Anthropic, a leading AI company and developer of the Claude LLM model, today released a test demonstrating AI’s ability to autonomously attack smart contracts. (Note: Anthropic previously received investment from FTX; theoretically, its current equity value could cover FTX’s asset shortfall, but the bankruptcy team sold it off at a steep discount.)
The final test results confirm that profitable, real-world reusable autonomous AI attacks are now technically feasible. It’s important to note that Anthropic’s experiments were conducted solely in simulated blockchain environments and not tested on live chains, thus causing no impact on real-world assets.
Below is a brief overview of Anthropic’s testing methodology.

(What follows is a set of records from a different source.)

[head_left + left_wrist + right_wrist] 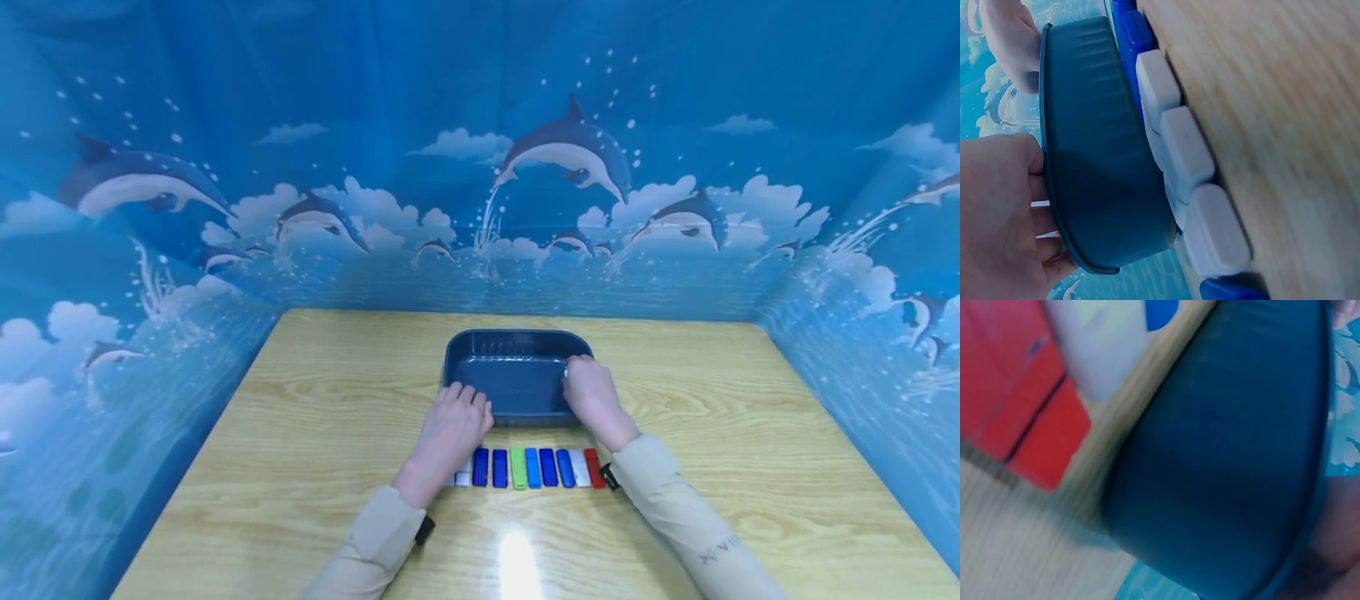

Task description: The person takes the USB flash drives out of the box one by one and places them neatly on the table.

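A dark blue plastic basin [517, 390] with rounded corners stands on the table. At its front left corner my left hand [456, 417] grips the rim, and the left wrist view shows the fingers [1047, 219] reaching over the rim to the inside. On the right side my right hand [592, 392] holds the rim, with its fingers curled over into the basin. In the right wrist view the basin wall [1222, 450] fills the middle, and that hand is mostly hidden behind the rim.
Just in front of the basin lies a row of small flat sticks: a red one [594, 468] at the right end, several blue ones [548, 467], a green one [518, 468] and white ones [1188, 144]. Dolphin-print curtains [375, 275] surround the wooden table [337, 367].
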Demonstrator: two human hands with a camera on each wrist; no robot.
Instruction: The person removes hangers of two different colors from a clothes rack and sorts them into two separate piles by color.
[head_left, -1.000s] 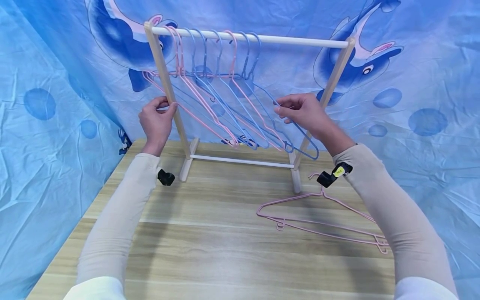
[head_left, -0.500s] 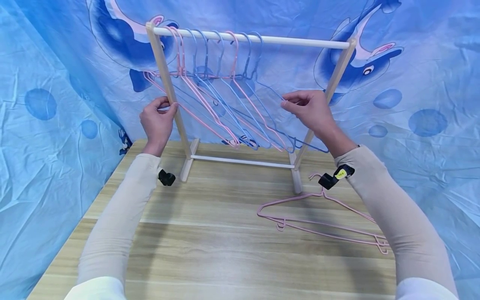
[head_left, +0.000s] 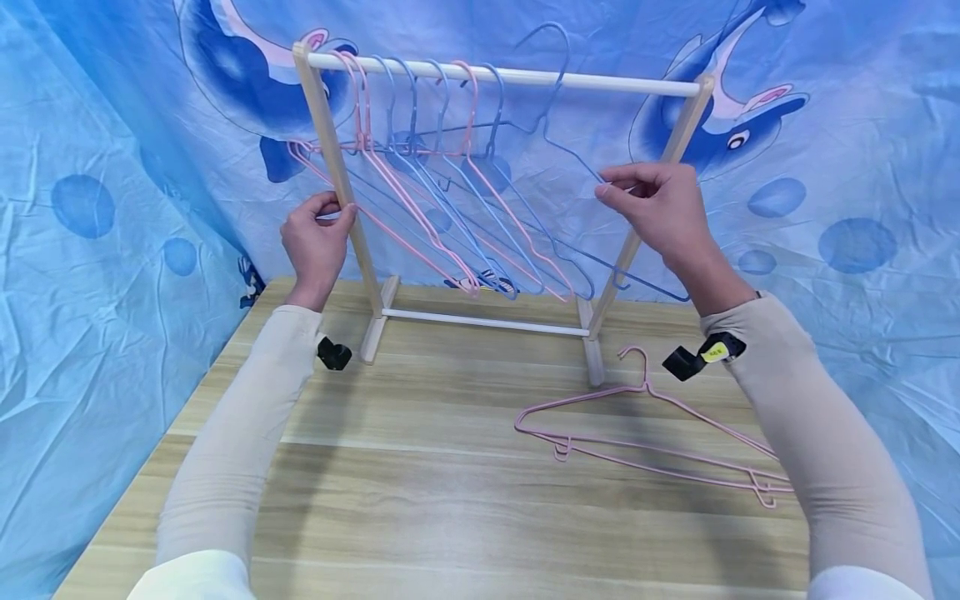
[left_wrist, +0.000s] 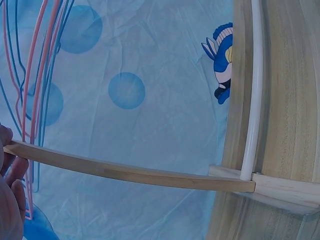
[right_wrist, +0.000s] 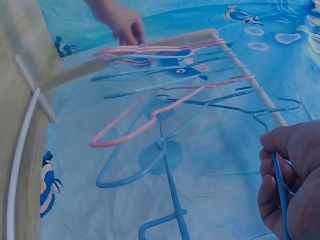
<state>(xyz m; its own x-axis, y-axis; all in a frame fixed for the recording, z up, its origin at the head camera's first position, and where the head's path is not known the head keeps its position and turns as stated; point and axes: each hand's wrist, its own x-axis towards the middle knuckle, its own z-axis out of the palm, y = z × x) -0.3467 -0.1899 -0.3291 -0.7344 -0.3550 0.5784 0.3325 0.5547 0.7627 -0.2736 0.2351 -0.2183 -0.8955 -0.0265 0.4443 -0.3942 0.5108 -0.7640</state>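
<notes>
A small wooden rack stands on the table, with a white top rod. My left hand grips the rack's left post between thumb and fingers. With thumb and fingertips, my right hand pinches the right shoulder of a blue clothes hanger. Its hook is raised above the rod, off it, and its lower bar slants down to the right. Several pink and blue hangers still hang on the rod's left half, among them a pink hanger and a blue hanger.
Pink hangers lie on the table at the right front, partly behind my right sleeve; I cannot tell how many. A white lower bar joins the rack's feet. Blue cloth with printed dolphins surrounds the table.
My right hand has moved up and to the right, lifting the rightmost blue hanger's hook off the rod. The left hand has stayed on the post.
</notes>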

Anthropic first developed the Smart Contract Exploitation Benchmark (SCONE-bench)—the first benchmark to measure AI agent exploitation capabilities by simulating total stolen funds. This benchmark avoids reliance on bug bounties or speculative models, instead directly quantifying losses through on-chain asset changes to assess effectiveness.
SCONE-bench encompasses a test set of 405 contracts that were actually attacked between 2020 and 2025, located on three EVM chains: Ethereum, BSC, and Base. For each target contract, AI agents running in a sandbox environment must attempt to attack the specified contract within a limited timeframe (60 minutes) using tools exposed through the Model Context Protocol (MCP). To ensure reproducible results, Anthropic built an evaluation framework using Docker containers for sandboxing and scalable execution. Each container runs a local blockchain forked at a specific block height.
Below are Anthropic’s test results for different scenarios.
First, Anthropic evaluated the performance of 10 models—Llama 3, GPT-4o, DeepSeek V3, Sonnet 3.7, o3, Opus 4, Opus 4.1, GPT-5, Sonnet 4.5, and Opus 4.5—across all 405 benchmark vulnerability contracts. Overall, these models generated directly usable exploit scripts for 207 (51.11%) of the contracts, simulating the theft of $550.1 million in funds.
Second, to control for potential data contamination, Anthropic evaluated the same 10 models on 34 contracts attacked after March 1, 2025—this date was chosen because March 1 marked the latest knowledge cutoff for these models. Overall, Opus 4.5, Sonnet 4.5, and GPT-5 successfully exploited 19 contracts (55.8%), simulating thefts up to $4.6 million. The top-performing model, Opus 4.5, exploited 17 contracts (50%), simulating thefts of $4.5 million.
Finally, to assess AI agents' ability to discover entirely new zero-day vulnerabilities, Anthropic evaluated Sonnet 4.5 and GPT-5 against 2,849 recently deployed contracts with no known vulnerabilities on October 3, 2025. Both AI agents discovered two new zero-day vulnerabilities each and generated attack plans worth $3,694, with GPT-5's API costs amounting to $3,476. This demonstrates that profitable, real-world reusable AI autonomous attacks are now technically feasible.Following Anthropic’s publication of these results, industry luminaries including Dragonfly Managing Partner Haseeb remarked on the astonishing speed at which AI has progressed from theoretical development to practical application.
But just how fast is this pace? Anthropic also provided an answer.
In the test conclusion, Anthropic noted that within just one year, the proportion of vulnerabilities exploitable by AI in this benchmark surged from 2% to 55.88%, while the potential funds stolen skyrocketed from $5,000 to $4.6 million. Anthropic also discovered that the value of potential exploitable vulnerabilities roughly doubles every 1.3 months, while token costs decrease by approximately 23% every 2 months. In their experiments, the average cost to have an AI agent perform an exhaustive vulnerability scan on a smart contract was just $1.22.
Anthropic states that over half of real attacks on blockchains in 2025—presumed to be carried out by skilled human attackers—could have been fully executed autonomously by existing AI agents. As costs decrease and capabilities compound, the window before exploitable contracts deployed on-chain can be leveraged will steadily shrink, leaving developers with less time to detect and patch vulnerabilities… AI can be used both to exploit and to patch vulnerabilities. Security practitioners must update their understanding—the time has come to leverage AI for defense.